SAN MATEO, Calif., Oct. 01, 2025 (GLOBE NEWSWIRE) -- Sagimet Biosciences Inc. (Sagimet, Nasdaq: SGMT), a clinical-stage biopharmaceutical company developing novel therapeutics targeting dysfunctional metabolic and fibrotic pathways, today announced that the Company has dosed the first participants in a Phase 1 pharmacokinetic (PK) trial of a combination of its oral once-daily fatty acid synthase (FASN) inhibitor, denifanstat, and a thyroid hormone receptor beta (THR-β) agonist, resmetirom. Topline data from this trial are anticipated in the first half of 2026 and, if positive, are planned to be used to advance the development of the combination for patients living with metabolic dysfunction-associated steatohepatitis (MASH) into Phase 2, subject to consultation with regulatory authorities.
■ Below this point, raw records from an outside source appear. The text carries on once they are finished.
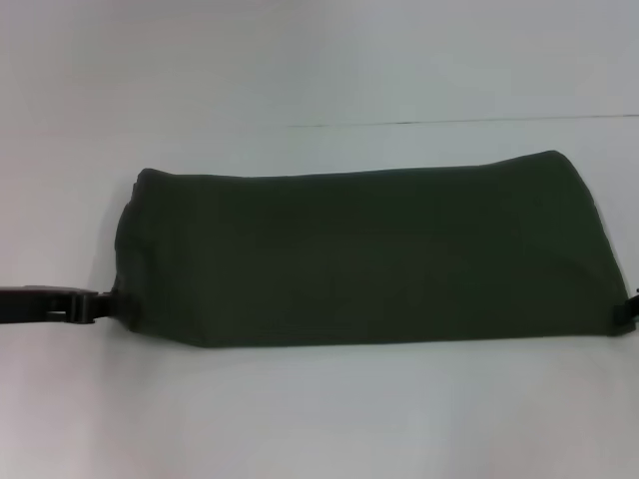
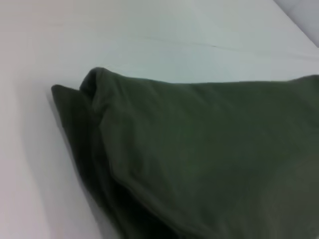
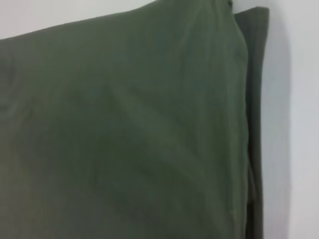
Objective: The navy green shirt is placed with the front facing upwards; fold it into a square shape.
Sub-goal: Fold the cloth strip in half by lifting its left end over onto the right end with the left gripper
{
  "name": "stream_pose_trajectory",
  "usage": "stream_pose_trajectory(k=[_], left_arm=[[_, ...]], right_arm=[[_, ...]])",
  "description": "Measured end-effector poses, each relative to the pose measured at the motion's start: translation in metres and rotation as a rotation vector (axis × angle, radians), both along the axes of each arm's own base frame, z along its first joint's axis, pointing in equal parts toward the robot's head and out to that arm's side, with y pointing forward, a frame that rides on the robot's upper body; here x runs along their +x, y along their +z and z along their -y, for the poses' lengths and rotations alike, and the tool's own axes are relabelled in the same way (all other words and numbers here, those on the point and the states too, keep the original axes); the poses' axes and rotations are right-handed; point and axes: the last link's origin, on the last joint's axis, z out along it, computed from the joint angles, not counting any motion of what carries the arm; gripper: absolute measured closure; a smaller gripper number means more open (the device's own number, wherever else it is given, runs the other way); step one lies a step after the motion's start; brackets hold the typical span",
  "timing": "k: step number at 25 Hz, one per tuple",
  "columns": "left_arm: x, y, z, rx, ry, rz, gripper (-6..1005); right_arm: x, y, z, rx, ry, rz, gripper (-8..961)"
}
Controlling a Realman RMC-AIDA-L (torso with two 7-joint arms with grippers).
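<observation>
Lying across the middle of the white tabletop, the navy green shirt is already folded into a long band running left to right, plain green side up, with no print showing. The left gripper sits low at the band's near-left corner, touching or just beside the cloth; whether it is pinching the fabric or released I cannot tell. Only a dark sliver of the right gripper shows at the near-right corner, and its state is equally unclear.

The left wrist view shows stacked layers at that end with one under-layer poking out past the top one. If a gripper catches only the top layer, the next fold could peel the stack apart. Uneven lifting at the two ends would likely skew the band, leaving a lopsided shape instead of a square.
</observation>
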Motion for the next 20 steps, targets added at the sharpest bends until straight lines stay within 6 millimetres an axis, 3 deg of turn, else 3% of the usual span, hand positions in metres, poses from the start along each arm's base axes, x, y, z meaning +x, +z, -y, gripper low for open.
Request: stream_pose_trajectory(k=[10, 20], left_arm=[[-0.01, 0.02, 0.03, -0.041, -0.077, -0.049, 957], [-0.023, 0.013, 0.05, -0.088, -0.082, -0.086, 956]], right_arm=[[0.016, -0.012, 0.04, 0.016, 0.043, -0.105, 930], [0.029, 0.011, 0.083, 0.106, 0.029, -0.191, 929]])
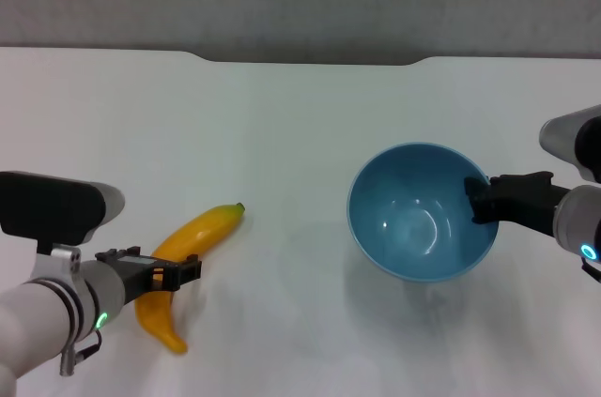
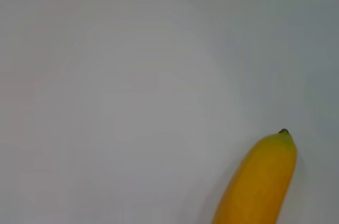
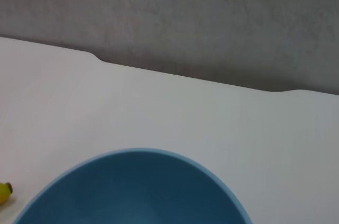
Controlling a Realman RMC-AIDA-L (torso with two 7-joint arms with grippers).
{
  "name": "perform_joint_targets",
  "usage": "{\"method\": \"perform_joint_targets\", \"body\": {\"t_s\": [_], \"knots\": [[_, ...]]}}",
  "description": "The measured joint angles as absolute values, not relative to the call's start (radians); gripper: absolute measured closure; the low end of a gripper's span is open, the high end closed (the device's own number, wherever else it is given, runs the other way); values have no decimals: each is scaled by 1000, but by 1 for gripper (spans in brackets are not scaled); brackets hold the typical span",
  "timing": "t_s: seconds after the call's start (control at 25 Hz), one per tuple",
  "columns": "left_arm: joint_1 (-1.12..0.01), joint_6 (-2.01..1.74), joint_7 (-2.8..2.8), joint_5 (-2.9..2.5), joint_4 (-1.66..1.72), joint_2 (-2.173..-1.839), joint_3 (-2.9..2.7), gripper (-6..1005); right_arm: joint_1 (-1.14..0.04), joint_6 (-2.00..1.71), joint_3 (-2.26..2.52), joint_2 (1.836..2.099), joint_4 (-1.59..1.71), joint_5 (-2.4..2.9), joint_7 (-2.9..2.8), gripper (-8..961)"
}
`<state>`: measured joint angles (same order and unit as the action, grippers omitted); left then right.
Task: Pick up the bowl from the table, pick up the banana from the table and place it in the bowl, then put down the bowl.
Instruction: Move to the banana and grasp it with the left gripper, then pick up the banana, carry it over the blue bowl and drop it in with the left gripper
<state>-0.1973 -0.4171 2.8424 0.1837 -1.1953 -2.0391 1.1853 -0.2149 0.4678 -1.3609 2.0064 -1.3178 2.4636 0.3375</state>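
Your right hand [image 1: 481, 200] pinches the right rim of the light-blue bowl [image 1: 418, 219] at right of centre, tilted above the white surface [image 1: 282, 115]. Your left hand [image 1: 178, 270] straddles the banana [image 1: 202, 233] at lower left; its grip cannot be determined.

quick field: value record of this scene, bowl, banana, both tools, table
bowl: light blue, empty, tilted toward the camera, seemingly lifted off the table, on the robot's right
banana: yellow, lying on the table on the robot's left, dark stem tip pointing toward the bowl
right tool: clamped on the bowl's right rim
left tool: at the banana's middle, fingers on either side; closure cannot be told
table: white, notch in its far edge
task stage: bowl held, banana not yet in it
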Motion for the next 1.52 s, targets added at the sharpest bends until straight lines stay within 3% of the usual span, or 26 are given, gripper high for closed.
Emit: {"method": "perform_joint_targets", "body": {"t_s": [1.16, 1.52], "knots": [[-229, -329, 2818, 187, -1043, -2041, 1215, 282, -201, 468, -1350, 2008, -1343, 2462, 347, 915], [-205, -318, 2818, 227, -1088, -2037, 1223, 439, -193, 467, -1351, 2007, -1347, 2462, 347, 914]]}}
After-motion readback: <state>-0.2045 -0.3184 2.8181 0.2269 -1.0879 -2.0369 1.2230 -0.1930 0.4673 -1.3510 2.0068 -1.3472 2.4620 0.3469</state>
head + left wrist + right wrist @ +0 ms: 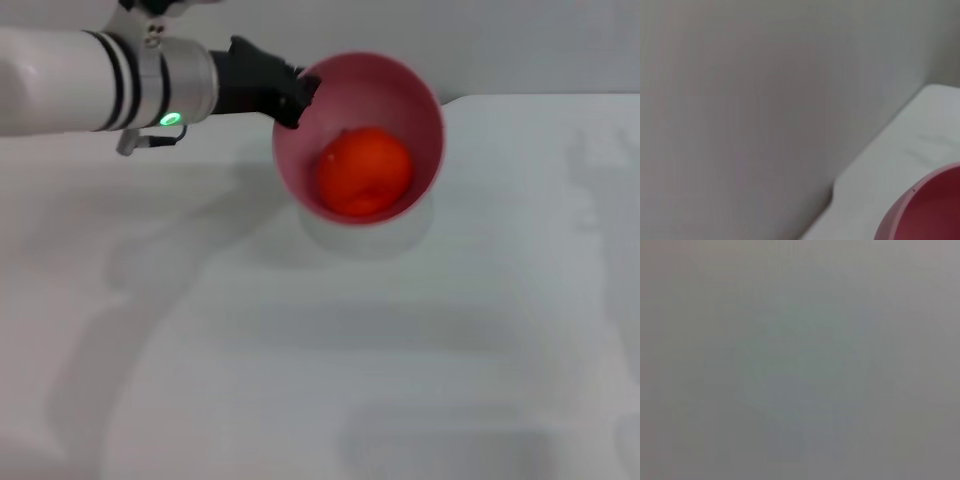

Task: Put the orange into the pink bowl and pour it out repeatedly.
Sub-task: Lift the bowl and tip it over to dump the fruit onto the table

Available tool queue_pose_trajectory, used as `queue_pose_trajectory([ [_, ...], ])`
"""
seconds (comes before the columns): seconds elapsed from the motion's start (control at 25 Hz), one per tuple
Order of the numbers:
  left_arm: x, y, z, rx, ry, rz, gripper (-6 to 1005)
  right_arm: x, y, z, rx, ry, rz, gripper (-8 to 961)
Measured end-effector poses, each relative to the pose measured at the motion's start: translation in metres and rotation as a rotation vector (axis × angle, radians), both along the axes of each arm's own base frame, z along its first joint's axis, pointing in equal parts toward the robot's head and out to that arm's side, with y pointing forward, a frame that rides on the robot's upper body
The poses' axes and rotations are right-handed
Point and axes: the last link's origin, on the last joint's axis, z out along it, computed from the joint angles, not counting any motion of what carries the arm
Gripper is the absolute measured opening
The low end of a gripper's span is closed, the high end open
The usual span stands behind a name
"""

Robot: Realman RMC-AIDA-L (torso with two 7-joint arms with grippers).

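The pink bowl [410, 100] is held above the white table at the far middle, tipped so its opening faces me. The orange [364, 172] lies inside it against the lower wall. My left gripper [300, 98] reaches in from the left and is shut on the bowl's left rim. A part of the bowl's rim and inside shows in the left wrist view [932, 207]. My right gripper is out of view; the right wrist view shows only a blank grey surface.
The white table [330, 350] spreads toward me below the bowl. Its far edge [540, 96] meets a grey wall behind the bowl. The table corner also shows in the left wrist view [875, 165].
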Motion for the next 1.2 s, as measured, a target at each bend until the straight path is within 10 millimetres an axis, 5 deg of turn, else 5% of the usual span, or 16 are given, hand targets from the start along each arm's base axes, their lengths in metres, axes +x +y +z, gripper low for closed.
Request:
queue_pose_trajectory([
  [0.48,0.019,-0.038,-0.018,0.386,-0.082,-0.227,41,0.01,0.001,0.008,0.024,0.007,-0.043,539],
  [0.64,0.019,-0.038,-0.018,0.386,-0.082,-0.227,41,0.009,0.003,0.008,0.023,0.005,-0.038,537],
  [0.76,0.028,-0.064,-0.035,0.544,-0.029,-0.397,41,0.008,0.004,0.008,0.022,0.005,-0.037,536],
  [1.2,0.026,-0.087,-0.047,0.724,0.076,-0.548,41,0.004,0.006,0.008,0.021,0.003,-0.027,531],
])
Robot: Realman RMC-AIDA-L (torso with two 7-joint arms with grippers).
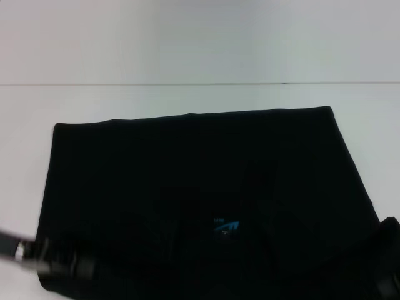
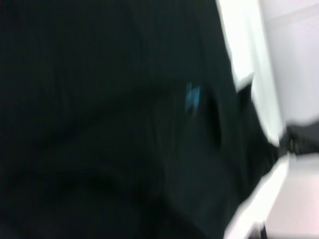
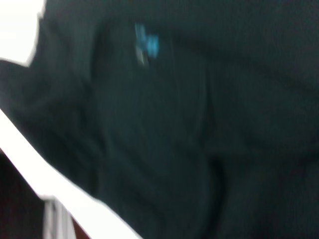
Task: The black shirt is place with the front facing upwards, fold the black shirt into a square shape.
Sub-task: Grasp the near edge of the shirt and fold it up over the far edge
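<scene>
The black shirt [image 1: 200, 181] lies spread on the white table, its far edge straight and its sides folded in. The small blue neck label [image 1: 226, 226] shows near the front middle, and also in the left wrist view [image 2: 192, 97] and the right wrist view [image 3: 147, 42]. The cream letters are hidden. My left gripper [image 1: 62, 265] is low over the shirt's near left corner. My right gripper [image 1: 389, 256] is at the shirt's near right corner. Both wrist views are filled with black cloth [image 2: 99, 124] [image 3: 199, 124].
The white table [image 1: 200, 97] runs past the shirt on the far side and on both sides, with a thin seam line across the back. A dark shape [image 2: 301, 138] shows at the cloth's edge in the left wrist view.
</scene>
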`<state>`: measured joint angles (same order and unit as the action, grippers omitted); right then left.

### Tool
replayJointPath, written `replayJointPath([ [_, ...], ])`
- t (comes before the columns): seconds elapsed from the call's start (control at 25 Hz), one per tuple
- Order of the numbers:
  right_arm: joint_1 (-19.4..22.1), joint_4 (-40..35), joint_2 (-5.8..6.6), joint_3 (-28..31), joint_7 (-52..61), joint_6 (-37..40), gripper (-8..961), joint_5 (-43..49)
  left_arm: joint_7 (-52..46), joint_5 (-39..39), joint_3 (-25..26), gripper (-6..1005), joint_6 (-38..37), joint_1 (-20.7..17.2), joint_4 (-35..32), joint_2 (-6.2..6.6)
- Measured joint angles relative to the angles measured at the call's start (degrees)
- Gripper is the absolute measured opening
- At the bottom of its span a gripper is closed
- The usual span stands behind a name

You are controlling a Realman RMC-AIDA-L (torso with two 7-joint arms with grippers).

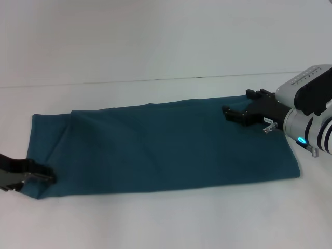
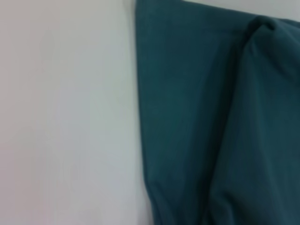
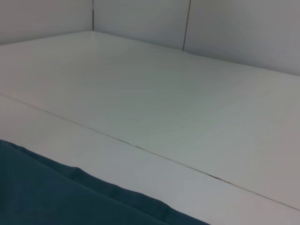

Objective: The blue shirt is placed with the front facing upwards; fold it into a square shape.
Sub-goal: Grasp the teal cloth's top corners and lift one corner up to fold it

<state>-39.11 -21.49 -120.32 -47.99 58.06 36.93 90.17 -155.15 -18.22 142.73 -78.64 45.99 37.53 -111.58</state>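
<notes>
Teal-blue cotton shirt (image 1: 166,148): folded into long band on white counter (image 1: 166,46).
Crosswise fold into square remains; left claw (image 1: 44,174) grips near-left corner, right claw (image 1: 244,111) wide above far-right edge.

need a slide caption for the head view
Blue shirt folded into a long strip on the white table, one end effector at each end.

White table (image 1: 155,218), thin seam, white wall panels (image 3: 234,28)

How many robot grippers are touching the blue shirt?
2. The left gripper is at the blue shirt's near left corner, and the right gripper is over its far right edge. None look hidden.
</notes>
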Motion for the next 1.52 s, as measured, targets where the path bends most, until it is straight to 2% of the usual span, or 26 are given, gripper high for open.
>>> replayJointPath([
  [1.28,-0.04,0.01,0.00,0.00,-0.06,0.16,881,0.00,-1.40,1.92,-0.79,855,1.48,2.01,-4.02,0.19],
  [1.52,-0.09,-0.02,0.00,0.00,-0.06,0.08,880,0.00,-1.27,1.86,-0.80,651,1.81,2.15,-4.14,0.00],
])
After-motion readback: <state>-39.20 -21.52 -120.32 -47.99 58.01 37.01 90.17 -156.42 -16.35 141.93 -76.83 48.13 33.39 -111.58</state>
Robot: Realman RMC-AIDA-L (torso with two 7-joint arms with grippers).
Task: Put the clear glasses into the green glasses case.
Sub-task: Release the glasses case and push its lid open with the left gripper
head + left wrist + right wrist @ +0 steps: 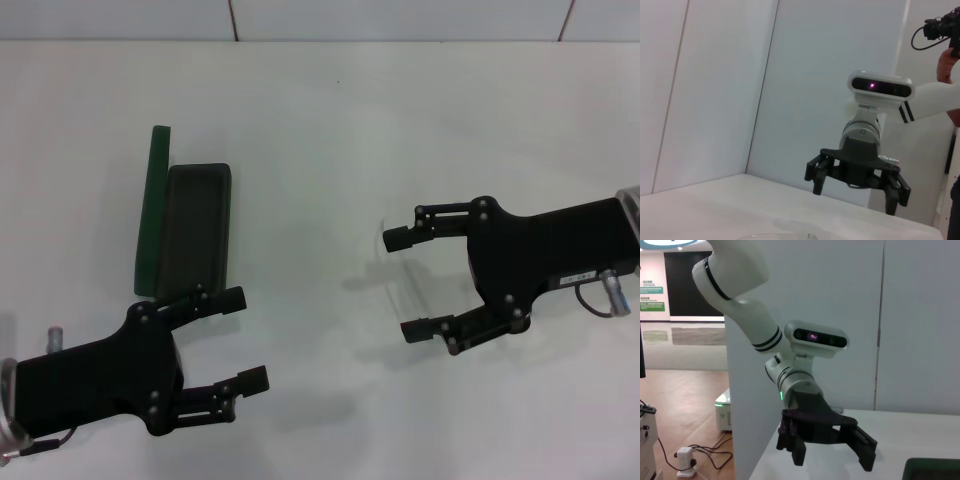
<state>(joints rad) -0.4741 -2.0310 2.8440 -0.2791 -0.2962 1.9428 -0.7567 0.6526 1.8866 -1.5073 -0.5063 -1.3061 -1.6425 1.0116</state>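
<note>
The green glasses case [190, 225] lies open on the table's left side, lid [153, 205] standing on edge and the dark grey tray empty. A corner of the case [934, 469] also shows in the right wrist view. The clear glasses [398, 284] rest on the table right of centre, faint against the white top. My right gripper [405, 284] is open with its fingers either side of them, not closed on them. My left gripper [245, 340] stands open just in front of the case, holding nothing. Each wrist view shows the other arm's gripper: right gripper [856, 195], left gripper [829, 455].
The white table [320, 120] runs back to a white panel wall. A person with a camera [945, 30] stands beyond the table's right side.
</note>
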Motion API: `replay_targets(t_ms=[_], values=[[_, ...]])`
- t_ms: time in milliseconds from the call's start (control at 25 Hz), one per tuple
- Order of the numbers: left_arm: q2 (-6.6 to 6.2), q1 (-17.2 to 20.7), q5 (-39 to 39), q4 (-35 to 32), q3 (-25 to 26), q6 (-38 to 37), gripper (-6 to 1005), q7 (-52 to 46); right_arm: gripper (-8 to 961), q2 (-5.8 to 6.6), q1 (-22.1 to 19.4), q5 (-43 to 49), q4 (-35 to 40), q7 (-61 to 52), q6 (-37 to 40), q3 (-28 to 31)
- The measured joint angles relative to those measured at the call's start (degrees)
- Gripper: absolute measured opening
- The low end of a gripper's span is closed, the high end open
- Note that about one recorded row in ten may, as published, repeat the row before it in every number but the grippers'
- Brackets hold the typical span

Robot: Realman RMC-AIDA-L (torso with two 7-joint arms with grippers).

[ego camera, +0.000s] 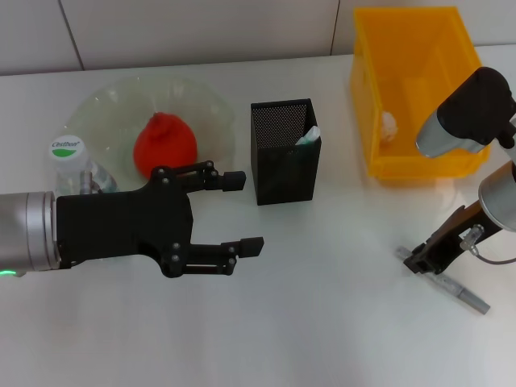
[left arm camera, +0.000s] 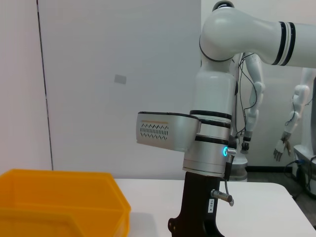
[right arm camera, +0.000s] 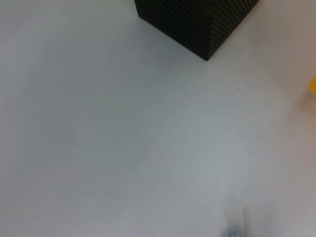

The Phase 1 PK trial of denifanstat and resmetirom is an open-label, 2-cohort study and will enroll approximately 40 healthy adult participants. The objectives are to evaluate multiple-dose and single-dose pharmacokinetics, identify any potential drug-drug interactions (DDI), and assess the safety and tolerability of the combination. Results from this Phase 1 PK trial will be used to inform the optimal dose levels of denifanstat and resmetirom to evaluate in a Phase 2 combination proof-of-concept efficacy trial in F4 MASH patients.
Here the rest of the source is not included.